- [What is being asked]:
Your task is to retype the lines from the opening of the material through the line that includes "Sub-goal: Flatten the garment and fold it". Do not copy the pictures.

- [Supplied data]:
[Start of Attachment]
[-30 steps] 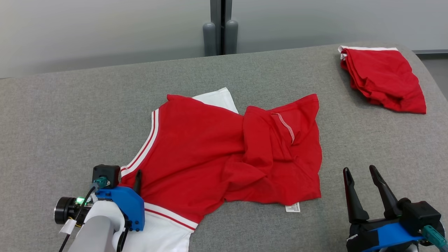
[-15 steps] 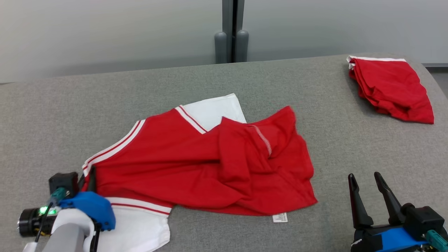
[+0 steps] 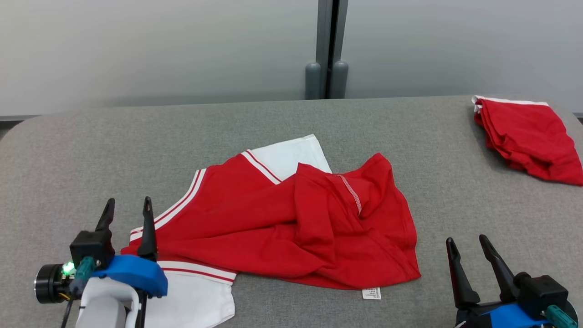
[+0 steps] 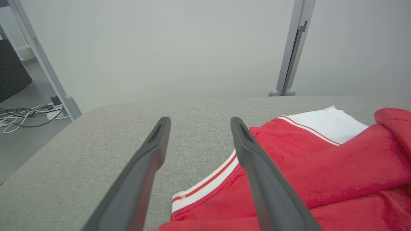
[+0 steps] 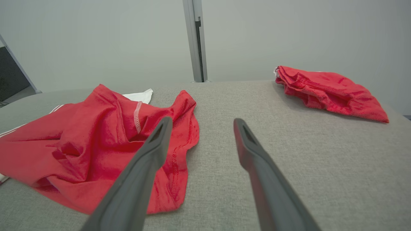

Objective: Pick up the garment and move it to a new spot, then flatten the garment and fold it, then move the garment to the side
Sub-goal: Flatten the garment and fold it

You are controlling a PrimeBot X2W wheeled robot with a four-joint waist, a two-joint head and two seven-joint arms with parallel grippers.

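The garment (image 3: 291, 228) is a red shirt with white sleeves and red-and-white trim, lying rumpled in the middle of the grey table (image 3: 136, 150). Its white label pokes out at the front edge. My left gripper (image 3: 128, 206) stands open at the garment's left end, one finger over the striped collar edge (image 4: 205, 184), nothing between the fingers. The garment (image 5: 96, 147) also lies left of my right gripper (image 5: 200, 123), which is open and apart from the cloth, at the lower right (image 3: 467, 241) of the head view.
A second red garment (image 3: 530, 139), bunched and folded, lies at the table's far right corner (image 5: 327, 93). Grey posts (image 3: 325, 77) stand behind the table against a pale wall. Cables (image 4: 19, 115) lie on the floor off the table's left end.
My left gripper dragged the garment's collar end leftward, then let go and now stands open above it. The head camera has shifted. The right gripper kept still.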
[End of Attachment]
- [Task output]:
[-30 steps] 
[-15 steps] 
[+0 steps] 
[+0 steps] 
[+0 steps] 

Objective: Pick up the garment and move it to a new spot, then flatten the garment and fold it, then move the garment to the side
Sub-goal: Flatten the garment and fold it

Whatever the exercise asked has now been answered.